● **PROBLEM TO SOLVE**
Lines that include the word "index" should be copied from the listing that follows.

● **AVAILABLE DATA**
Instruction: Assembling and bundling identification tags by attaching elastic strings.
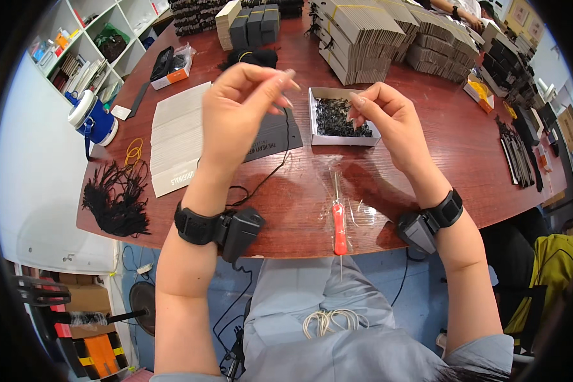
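Reddish-brown and round-edged, the work table [465, 159] carries the stock in zones around the seated person, apparently so that each supply sits within reach of one hand. Both hands are raised above the table and face each other. The left hand [239, 111] has thumb and forefinger pinched together at the fingertips [285, 81], from which a thin black cord [280, 159] hangs down to the table and curls toward the left wrist; the grip looks set to keep the cord taut and clear of the surface. The right hand [388, 118] also has its fingertips closed in a pinch just above the small white box [313, 114] of black fasteners; what it grips is too small to tell. A dark hang tag [270, 137] lies directly below the left hand, beside a row of pale cards [178, 137]. A red-handled hook tool [340, 226] rests at the near edge on a clear plastic bag [356, 197], overhanging the table edge. A bundle of black tassel cords [118, 197] lies far left, with yellow rubber bands [134, 151] near it. Stacks of cardboard [363, 32] close off the far side. Nothing lies between the hands, and white bands [328, 320] sit in the lap.
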The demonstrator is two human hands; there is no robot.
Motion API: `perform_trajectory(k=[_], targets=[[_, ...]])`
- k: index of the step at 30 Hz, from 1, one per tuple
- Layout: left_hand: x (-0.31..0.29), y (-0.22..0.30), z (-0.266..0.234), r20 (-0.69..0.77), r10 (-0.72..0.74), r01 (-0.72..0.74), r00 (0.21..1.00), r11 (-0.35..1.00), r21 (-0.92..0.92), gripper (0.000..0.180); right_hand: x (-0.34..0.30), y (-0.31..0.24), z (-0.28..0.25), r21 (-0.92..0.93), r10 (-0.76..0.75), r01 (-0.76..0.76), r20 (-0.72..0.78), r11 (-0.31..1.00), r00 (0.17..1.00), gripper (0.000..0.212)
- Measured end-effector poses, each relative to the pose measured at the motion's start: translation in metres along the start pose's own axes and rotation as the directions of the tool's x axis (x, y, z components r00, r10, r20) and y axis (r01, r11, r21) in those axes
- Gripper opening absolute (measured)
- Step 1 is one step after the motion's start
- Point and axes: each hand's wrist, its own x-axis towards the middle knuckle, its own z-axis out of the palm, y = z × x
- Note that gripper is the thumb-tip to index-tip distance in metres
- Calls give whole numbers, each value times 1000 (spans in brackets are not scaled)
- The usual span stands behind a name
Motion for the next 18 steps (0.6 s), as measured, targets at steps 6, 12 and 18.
perform_trajectory(k=[6,12,18], targets=[[6,5,-17,-51,107,-110,993,993,-49,11,4,7,-7,-177,-33,23,-56,984,998,13],[7,6,-21,26,91,-84,995,976,-200,11,10,27,-20,-508,45,-78,-77,858,996,13],[10,8,-25,3,61,-57,998,952,-302,12,13,30,-21,-559,26,-57,-64,827,998,14]])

● **WORKED SOLUTION**
- k: index of the step at 30 Hz, from 1, one per tuple
- Note that gripper is the thumb-tip to index-tip distance in metres

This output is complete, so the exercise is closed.